Hoshino majored in industrial design at university but, when he joined the company, he was appointed to the department that manufactures watches.
“Actually, my father spent his career in manufacturing. There were drawings and prototypes at home ever since I was a child.” Hoshino had no intention of entering the same field of work as his father, but he was strongly drawn by personal inclination to manufacturing and especially to the handwork of craftsmen. Without being told to do so, he handled the machine tools in the factory, made friends with the craftsmen and learned the history behind Grand Seiko’s creation not as “knowledge” but as a living art.

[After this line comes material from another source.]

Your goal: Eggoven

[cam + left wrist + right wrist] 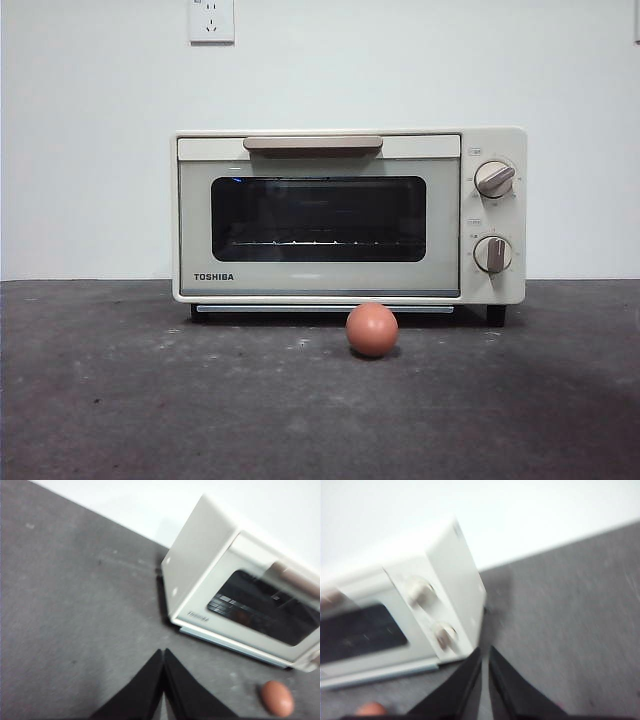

He eventually became a member of the Grand Seiko team. After several years’ experience, he joined the elite team at the Micro Artist Studio and was involved in the creation of the Spring Drive with eight day power reserve and the manual winding Spring Drive with the Dual-Spring Barrel.
Once, when Hoshino visited Europe, a watchmaker told him that “Grand Seiko is a classic.” Hoshino was surprised to hear these words from his European colleague, as Grand Seiko was still new to the European market but he took it as the compliment that it was meant to be. The watchmaker was not referring to its fame but to the purity and longevity of its design. As they talked, they agreed that they were not rivals but watchmakers who shared an appreciation of an art that transcends all boundaries. Today, Hoshino goes further, “This is not just limited to watches. The world will be richer and more interesting if there is more diversity.”